No myth runs deeper in American life than the idea that peaceful protest drives reform. Boomers grew up believing that singing folk songs, waving witty signs, and smoking pot were powerful tools of change. The media sanctified the calm resolve of civil rights marches and the flower-child theatrics of the anti-war movement as the true engines of progress. As usual, Hollywood left out the ugly parts.

Those movements also produced riots, rapes, arson, bombings, and murders. The violence was so widespread that Richard Nixon’s 1968 campaign ran one of the most famous ads in political history promising to restore law and order. The peaceful demonstrators made for good television, but it was the violence that moved the needle. No one likes to say it aloud, but the violence worked.

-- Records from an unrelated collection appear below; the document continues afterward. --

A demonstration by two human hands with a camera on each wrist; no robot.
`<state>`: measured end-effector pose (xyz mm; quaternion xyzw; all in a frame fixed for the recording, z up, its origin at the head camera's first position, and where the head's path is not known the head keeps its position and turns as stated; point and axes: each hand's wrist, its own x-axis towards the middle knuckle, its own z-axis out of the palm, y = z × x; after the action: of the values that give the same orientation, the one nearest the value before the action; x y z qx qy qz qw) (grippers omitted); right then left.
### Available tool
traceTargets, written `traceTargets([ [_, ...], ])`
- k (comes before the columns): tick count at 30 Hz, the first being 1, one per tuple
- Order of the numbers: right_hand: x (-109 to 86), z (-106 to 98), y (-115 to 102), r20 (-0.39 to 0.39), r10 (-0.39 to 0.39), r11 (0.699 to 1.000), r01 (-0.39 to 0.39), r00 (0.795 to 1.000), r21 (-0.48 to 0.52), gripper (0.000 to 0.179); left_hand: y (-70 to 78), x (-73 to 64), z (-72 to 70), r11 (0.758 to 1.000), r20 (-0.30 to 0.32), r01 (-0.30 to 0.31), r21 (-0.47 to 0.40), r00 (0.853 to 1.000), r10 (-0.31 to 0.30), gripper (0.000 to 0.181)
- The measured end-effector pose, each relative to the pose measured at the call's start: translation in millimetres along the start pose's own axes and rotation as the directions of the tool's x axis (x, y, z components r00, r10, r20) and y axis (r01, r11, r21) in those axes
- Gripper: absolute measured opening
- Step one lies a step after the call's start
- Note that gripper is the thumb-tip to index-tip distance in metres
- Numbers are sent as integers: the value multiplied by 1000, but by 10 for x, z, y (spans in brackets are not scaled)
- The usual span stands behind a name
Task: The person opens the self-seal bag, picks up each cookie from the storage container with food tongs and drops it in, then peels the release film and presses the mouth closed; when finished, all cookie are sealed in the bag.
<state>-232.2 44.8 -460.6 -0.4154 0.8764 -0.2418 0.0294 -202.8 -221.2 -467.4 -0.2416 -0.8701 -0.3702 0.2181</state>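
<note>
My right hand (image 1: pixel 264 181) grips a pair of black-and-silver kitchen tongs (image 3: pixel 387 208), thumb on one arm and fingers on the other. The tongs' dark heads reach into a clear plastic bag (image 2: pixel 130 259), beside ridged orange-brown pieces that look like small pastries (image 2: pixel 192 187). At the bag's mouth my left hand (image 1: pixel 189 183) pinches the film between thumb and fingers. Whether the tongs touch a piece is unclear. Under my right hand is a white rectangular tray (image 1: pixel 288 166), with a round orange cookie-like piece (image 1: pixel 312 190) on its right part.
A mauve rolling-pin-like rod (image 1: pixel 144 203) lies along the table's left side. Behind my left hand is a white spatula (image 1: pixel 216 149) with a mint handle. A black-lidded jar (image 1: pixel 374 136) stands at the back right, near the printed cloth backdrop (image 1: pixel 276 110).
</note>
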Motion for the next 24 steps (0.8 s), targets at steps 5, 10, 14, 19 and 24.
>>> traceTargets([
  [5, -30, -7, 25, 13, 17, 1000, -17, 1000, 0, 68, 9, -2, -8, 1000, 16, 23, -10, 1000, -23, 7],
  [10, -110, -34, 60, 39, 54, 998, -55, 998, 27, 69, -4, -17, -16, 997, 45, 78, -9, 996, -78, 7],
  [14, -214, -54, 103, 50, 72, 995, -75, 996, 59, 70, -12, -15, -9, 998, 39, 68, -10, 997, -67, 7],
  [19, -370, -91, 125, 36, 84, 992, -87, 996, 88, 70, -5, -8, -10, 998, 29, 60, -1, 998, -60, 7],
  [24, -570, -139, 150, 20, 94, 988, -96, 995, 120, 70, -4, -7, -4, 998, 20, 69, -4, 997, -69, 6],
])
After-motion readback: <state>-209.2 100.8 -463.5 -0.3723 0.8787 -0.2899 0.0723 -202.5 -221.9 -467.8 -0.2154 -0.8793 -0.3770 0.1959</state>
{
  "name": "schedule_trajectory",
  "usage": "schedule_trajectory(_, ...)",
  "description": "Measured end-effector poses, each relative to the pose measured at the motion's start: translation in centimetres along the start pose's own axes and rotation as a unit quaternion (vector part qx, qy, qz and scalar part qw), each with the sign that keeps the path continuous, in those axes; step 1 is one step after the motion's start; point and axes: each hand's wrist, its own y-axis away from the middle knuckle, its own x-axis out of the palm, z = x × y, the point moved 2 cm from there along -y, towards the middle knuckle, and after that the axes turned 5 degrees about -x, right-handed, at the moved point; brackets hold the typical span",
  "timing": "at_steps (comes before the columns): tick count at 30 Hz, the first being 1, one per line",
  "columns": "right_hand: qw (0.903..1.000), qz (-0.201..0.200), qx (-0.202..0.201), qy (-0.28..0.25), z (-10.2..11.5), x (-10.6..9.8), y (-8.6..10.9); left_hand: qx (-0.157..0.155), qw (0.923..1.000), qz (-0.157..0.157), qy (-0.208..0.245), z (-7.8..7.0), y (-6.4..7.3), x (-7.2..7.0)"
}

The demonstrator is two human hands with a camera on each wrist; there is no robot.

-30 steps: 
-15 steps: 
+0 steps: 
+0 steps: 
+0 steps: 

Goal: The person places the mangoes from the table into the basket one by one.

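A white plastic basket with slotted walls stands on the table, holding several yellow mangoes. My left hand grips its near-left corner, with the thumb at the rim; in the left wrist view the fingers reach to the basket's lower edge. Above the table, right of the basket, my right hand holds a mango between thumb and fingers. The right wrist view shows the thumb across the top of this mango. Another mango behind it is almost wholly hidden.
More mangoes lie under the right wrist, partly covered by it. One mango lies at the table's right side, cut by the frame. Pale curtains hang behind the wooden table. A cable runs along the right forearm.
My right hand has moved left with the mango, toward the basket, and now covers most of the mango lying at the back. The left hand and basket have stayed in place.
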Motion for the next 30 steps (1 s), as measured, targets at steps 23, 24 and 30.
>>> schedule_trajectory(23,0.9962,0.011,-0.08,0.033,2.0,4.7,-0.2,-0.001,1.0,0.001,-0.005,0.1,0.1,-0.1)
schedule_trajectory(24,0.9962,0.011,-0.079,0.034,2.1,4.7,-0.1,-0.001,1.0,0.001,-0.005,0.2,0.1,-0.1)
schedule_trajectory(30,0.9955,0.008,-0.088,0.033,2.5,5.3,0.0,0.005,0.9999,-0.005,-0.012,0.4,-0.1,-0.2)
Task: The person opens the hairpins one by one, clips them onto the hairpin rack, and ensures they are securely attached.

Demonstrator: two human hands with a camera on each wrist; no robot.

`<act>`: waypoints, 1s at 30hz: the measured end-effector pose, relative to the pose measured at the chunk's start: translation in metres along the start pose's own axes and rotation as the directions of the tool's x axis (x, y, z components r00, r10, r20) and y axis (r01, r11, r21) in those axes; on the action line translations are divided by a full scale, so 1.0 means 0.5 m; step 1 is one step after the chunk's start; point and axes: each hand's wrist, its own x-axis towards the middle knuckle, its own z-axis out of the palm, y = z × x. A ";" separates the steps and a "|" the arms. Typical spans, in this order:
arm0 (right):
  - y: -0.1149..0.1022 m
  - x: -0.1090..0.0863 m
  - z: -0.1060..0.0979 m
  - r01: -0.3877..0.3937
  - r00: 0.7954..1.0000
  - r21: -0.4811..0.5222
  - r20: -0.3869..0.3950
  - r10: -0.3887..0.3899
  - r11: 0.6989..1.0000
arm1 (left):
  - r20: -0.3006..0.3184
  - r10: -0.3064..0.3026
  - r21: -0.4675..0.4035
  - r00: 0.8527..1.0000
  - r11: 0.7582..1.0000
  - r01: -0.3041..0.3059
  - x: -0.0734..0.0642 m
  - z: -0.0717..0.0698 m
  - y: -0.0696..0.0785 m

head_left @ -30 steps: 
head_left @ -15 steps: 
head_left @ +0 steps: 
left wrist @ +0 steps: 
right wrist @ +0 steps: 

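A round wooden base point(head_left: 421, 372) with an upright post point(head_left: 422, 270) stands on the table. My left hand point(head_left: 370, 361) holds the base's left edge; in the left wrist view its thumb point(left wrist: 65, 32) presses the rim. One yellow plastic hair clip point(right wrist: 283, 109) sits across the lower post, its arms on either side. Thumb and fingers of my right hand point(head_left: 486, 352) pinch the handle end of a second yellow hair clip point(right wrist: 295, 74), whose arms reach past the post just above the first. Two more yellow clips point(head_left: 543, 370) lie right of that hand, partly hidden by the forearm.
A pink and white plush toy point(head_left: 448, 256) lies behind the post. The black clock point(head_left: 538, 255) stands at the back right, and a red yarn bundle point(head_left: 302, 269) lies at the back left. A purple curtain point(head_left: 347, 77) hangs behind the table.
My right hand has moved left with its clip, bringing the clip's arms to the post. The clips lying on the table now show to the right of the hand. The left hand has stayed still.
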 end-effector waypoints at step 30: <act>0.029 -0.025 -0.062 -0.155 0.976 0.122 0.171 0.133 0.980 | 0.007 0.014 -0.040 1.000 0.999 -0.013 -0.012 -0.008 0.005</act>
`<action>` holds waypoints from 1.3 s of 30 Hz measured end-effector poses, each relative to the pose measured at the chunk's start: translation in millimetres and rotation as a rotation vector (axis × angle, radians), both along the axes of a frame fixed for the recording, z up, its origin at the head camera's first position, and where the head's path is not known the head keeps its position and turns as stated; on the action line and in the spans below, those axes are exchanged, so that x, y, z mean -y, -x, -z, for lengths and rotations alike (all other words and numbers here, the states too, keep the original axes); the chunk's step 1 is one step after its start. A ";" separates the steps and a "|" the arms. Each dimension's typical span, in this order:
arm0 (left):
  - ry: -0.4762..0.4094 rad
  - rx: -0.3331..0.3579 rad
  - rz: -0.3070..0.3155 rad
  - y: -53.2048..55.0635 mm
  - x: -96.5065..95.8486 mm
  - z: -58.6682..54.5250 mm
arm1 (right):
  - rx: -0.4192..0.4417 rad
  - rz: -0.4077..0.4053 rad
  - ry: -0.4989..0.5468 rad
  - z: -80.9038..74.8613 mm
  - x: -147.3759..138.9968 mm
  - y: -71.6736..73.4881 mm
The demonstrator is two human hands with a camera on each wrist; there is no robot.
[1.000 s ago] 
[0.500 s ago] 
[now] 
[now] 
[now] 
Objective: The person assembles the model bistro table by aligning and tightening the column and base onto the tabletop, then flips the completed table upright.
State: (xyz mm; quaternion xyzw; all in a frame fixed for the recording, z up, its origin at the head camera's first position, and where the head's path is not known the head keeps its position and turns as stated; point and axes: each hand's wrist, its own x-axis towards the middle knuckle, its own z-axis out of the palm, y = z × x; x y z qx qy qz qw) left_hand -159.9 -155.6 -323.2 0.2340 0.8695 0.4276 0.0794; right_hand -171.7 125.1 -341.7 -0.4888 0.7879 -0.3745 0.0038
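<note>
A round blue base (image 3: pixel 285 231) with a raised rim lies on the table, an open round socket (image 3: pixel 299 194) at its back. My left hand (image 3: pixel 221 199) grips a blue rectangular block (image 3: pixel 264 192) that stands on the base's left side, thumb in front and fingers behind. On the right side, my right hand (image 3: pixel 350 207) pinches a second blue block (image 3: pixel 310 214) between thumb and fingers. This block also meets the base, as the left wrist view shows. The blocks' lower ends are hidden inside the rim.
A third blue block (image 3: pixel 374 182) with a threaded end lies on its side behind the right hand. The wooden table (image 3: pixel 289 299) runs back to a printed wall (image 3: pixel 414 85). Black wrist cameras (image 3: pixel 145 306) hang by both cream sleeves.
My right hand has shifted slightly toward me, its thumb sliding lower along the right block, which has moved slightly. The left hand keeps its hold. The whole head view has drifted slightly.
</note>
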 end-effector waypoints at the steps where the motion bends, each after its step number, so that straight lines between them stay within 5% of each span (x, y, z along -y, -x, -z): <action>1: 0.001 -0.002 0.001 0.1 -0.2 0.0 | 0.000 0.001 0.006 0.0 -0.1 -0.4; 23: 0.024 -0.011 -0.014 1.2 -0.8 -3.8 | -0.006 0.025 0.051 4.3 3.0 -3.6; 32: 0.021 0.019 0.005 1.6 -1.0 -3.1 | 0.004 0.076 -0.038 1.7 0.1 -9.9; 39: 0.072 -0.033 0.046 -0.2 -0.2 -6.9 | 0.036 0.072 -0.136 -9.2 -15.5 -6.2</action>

The first round of “No Kings” protests had respectable turnout but achieved nothing. Leftists filled the streets to mock Trump and chant about freedom, but no policies changed, and no momentum followed. Trump’s approval may have slipped to the mid-40s, but Democrats still wallow in the low-30s. Americans may be weary, but the protests haven’t persuaded them that the Democrats can govern.

Violence has been far more effective. The assassination of Charlie Kirk has made conservative campus events nearly impossible. Universities now demand absurd security fees or simply cancel appearances outright, citing “safety concerns.” The threat doesn’t come from the speaker — it comes from the activists university officials refuse to restrain. Several conservative commentators are stepping in to finish Kirk’s tour, but the assassin’s veto has reshaped the landscape.

Violence also brought Jimmy Kimmel back to late-night television. After he lied about Kirk’s assassination, sponsors complained, and two major affiliates refused to run his show. Sinclair Broadcasting even planned to air a Kirk tribute in his slot. Then came bomb threats, followed by gunfire targeting an ABC station in California. Sinclair folded, scrapped the tribute, and restored Kimmel to the lineup. Terrorism works. It succeeds where boycotts fail.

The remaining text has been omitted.